Journalismus schaut den Herrschenden auf die Finger und kritisiert, wenn diese ihre durch Wahlen erlangte „Herrschaft auf Zeit“ missbrauchen. Die AfD ist als Oppositionspartei allein auf weiter Flur schon deshalb, weil alle anderen Parteien miteinander mehr oder weniger koalitionswillig sind.

Die vierte Gewalt hat hier eine klar definierte Aufgabe und einen unverrückbaren Auftrag: Sie muss den Regierenden auf die Finger schauen. Sie muss den Herrschaften auf Zeit auf die Finger schauen. Und sie arbeitet im Auftrag des Souveräns.

Das heißt: Wenn ein regierungsnahes Medium in der Berichterstattung beispielsweise über Alexander-Wallasch.de meint, dieser Blog wäre AfD-nah, dann muss man sich fragen, wer hier journalistisch arbeitet. Ist es derjenige, dem man unterstellt, er sei AfD-nah? Oder ist es derjenige, der aus einer regierungsnahen Position heraus diese Behauptung aufstellt?

Noch einfacher: Wer sich heute als Journalist den Vorwurf anhören muss, er sei AfD-nah, der hebt sich zunächst einmal positiv von allen regierungsnahen privaten und öffentlich-rechtlichen „Journalisten“ ab. Hier besteht sogar der begründete Verdacht, dass ein als AfD-nah beschimpfter Journalist viel eher „Journalist“ genannt werden kann als jemand, der diese Behauptung aus dem regierungsnahen Lager kommend aufstellt.

Auf die Gefahr hin, redundant zu erscheinen: Der Vorwurf an einen Journalisten, AfD-nah zu sein, beinhaltet automatisch die Feststellung, dass dieser Journalist regierungskritisch agiert, weil man seine Arbeit mit der einer Oppositionspartei verbindet.

Aber stopp: Selbstverständlich sind hier zwei Faktoren zu beachten. Zum einen die genannte Regierungskritik, aber auch das Parteiprogramm selbst. AfD-nah kann theoretisch auch bedeuten, dass man sich dem Parteiprogramm der AfD nahe fühlt. Auch das ist für einen Journalisten ein No-Go-Area – möglicherweise abgemildert, wenn er sich an prominenter Stelle öffentlich dazu bekennt und damit lesbar bleibt.

Selbstverständlich bleibt Journalismus eine Vertrauensfrage. Und Vertrauen braucht Zeit. Man lernt einen Journalisten über seine Arbeit kennen. In kaum einem anderen Dienstleistungsberuf ist Vertrauen so fundamental wichtig.

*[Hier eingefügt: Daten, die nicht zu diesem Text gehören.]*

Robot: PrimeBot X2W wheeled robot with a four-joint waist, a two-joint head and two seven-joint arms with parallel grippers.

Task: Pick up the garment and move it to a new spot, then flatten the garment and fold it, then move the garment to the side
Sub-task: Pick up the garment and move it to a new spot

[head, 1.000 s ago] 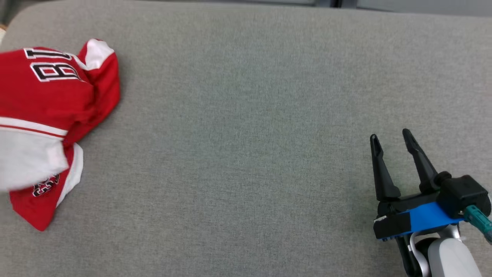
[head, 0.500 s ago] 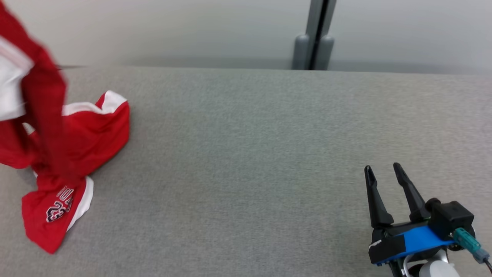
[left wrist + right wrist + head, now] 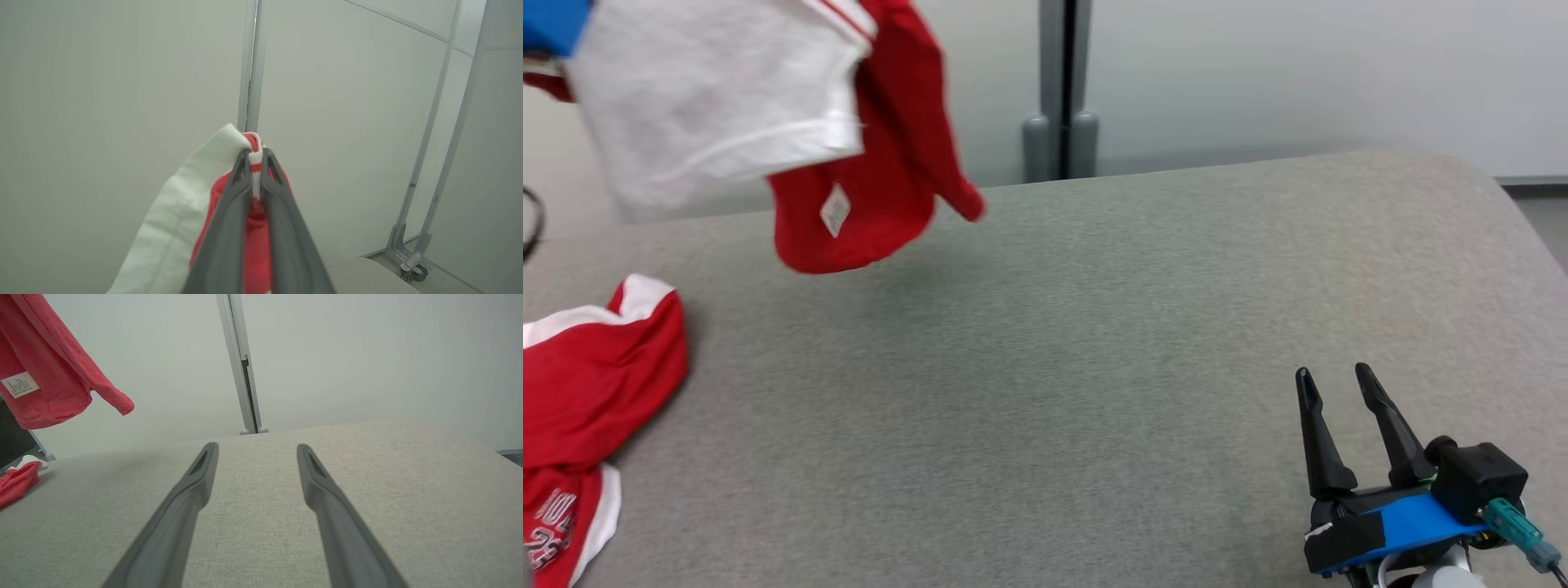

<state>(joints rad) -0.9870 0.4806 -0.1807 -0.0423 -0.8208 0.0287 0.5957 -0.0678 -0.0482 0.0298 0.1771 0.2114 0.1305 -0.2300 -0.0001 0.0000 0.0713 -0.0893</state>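
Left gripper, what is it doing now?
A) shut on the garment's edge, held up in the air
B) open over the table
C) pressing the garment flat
A: the left gripper is pinched shut on the trim of the garment, with wall behind it.

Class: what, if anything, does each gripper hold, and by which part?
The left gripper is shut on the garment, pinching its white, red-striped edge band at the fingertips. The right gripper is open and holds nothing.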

Nun war die Nähe zwischen Leser, Publikation und Journalist früher eine deutlich engere. Auch hier erodiert ein Vertrauensverhältnis. Wenn ich die Arbeit eines Autors kenne, kann ich ihn einschätzen und kann beurteilen, in welche Richtung er tendiert. Ich kann ablesen, ob er in der Sache dennoch weiterhin objektiv bleibt. Ich kann an seinen Meinungsartikeln immer wieder neu ablesen, wo er steht und ob er überhaupt irgendwo steht.

Journalismus kann ja im 21. Jahrhundert nicht bedeuten, dass man keine Meinungsartikel mehr formuliert, keine Meinungsartikel mehr schreibt und immer nur auf der nachrichtlichen Ebene bleibt. Publikationen, die streng versuchen, sich von Meinungsartikeln freizuhalten, unterliegen am Ende dennoch einer Auswahl ihrer Themen. Man wählt bestimmte Themen und Gesprächspartner aus, bleibt dabei aber auf einer subtilen Ebene meinungsmachend.

Und aktivistischer vielleicht als jemand, der immerhin offen erklärt, er sei Anhänger etwa der SPD. Denn den kann man einschätzen, von dem weiß man dann bereits, dass er regierungsnah agiert.

Grundsätzlich ist festzustellen, dass eine regierungskritische Haltung wichtigster Grundpfeiler objektiver journalistischer Arbeit ist. Und wenn jemand diese Regierungskritik als AfD-nah framet, dann kann man sicher davon ausgehen, dass diese Kritik aus einem regierungsnahen Medium kommt.

Deshalb Schlusssatz: Als AfD-nah bezeichnet zu werden, muss nicht als Beleidigung verstanden werden, sondern ist zunächst einmal wichtiger Indiz guter journalistischer Arbeit. Jedenfalls dann, wenn man Journalismus auch als Auftrag begreift, die „Herrschenden auf Zeit“ zu kontrollieren. Journalismus ist zuerst als Demokratiewächter ein Aktivist. Dann sollte im Idealfall kein weiterer Aktivismus dazukommen.